Average sound absorption across 250, 500, 1000 and 2000 Hz octave bands at 25 mm thickness. Counter-intuitive trend: softer felt has higher NRC (0.64 at F-55 Soft) because more porosity dissipates sound energy. Critical for acoustic-panel and headliner design.

Tensile Strength (kPa/m²)

Force per unit area required to pull felt apart in straight tension. Range: 1,500 (Soft) to 6,000 (Extra Hard) kPa/m². Predicts how the part will survive over-pressurisation in a gasket or repeated loading in a wick.
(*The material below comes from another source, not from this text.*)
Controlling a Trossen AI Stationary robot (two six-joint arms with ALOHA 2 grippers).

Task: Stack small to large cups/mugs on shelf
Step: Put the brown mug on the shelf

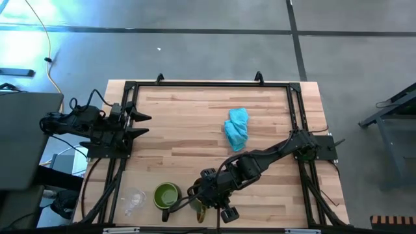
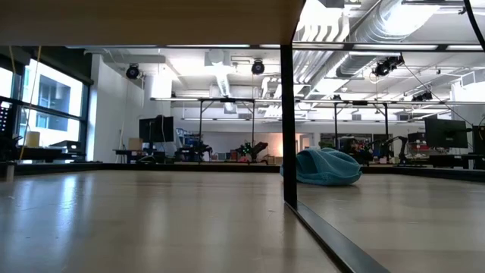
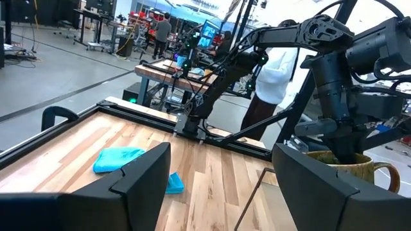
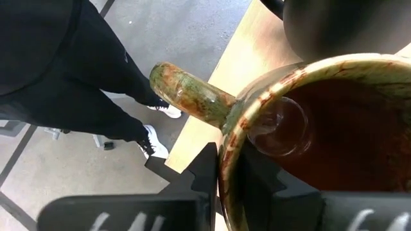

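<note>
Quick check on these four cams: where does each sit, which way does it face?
High: overhead, straight down on pale wooden plank shelf; both arms show.
Low: table height, level towards room; no arm shows.
Left wrist: past own fingers, towards right arm.
Right wrist: right gripper straddling brown handled mug rim.
Shared: light-blue cloth in high, low, left wrist.

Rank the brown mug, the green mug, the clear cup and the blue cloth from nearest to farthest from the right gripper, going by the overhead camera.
From the right gripper, at the table's near edge:
1. Brown mug, its rim between the jaws.
2. Green mug, just to its left.
3. Clear cup, farther left, beyond the green mug.
4. Blue cloth, farther up the table, mid-right.
</note>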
Elasticity — Compressibility vs Recovery

Soft felt is highly compressible but slow to recover; hard felt is barely compressible but recovers instantly. Choose by load profile: cyclic compression = need recovery (hard); static load distribution = need compressibility (soft).

Tear Strength (kPa/m²)

Resistance to propagating a tear once initiated. Drops sharply at lower densities (35 for Soft vs 90 for Extra Hard). Important when felt is used near sharp edges or in flexed assemblies.

Abrasion Resistance

How well the felt holds up under repeated rubbing contact. Extra Hard and Hard rated Excellent; Medium Good; Soft Fair. Critical for polishing-wheel service life and sliding-seal applications.

Solvent Resistance & Oil Stability

Wool felt is chemically stable in mineral oils, motor oils, hydraulic fluids, transformer oil and most non-polar solvents (rated Excellent across the range). Avoid strong alkalis (>pH 10), bleach and concentrated acids.

Maximum Temperature (°C)

Untreated wool felt is safe to 120 °C continuous (150 °C intermittent). For higher temperatures we offer aramid (Nomex) blends to 250 °C, or needle-punch polyester / PPS for filtration to 180 °C. Always specify operating temperature on enquiry.

Technical questions, answered

How do I convert between SAE, DIN, ASTM and IS grades?

Use our cross-reference table on the SAE Grades page. Standards aren't perfectly identical, so for safety-critical applications we always test against the originating standard. Premier Felt's material certificates state compliance against the standards you specify.

What's the difference between density and hardness?

In wool felt they are essentially the same measurement — hardness is graded by density. SAE J314 uses density (g/cm³) and minimum wool content as its only classifying variables, and from those, all other mechanical properties (tensile strength, NRC, air permeability, capillary height) are predicted.

Can you provide a material test certificate?

Yes — every order can include a material certificate stating measured density, tensile strength, oil absorption and compliance against the standards we agreed at quotation. ISO 9001-controlled documentation is included in our export paperwork at no extra cost.

Do you offer felts with FR, oil-resistant or hydrophobic treatments?

Yes — fire-retardant finishes (FMVSS 302, UL 94 V-0, EN 45545), oil-resistant binders, hydrophobic / hydrophilic finishes, anti-static treatments and silicone impregnations are all available on request. Specify the target standard at quotation.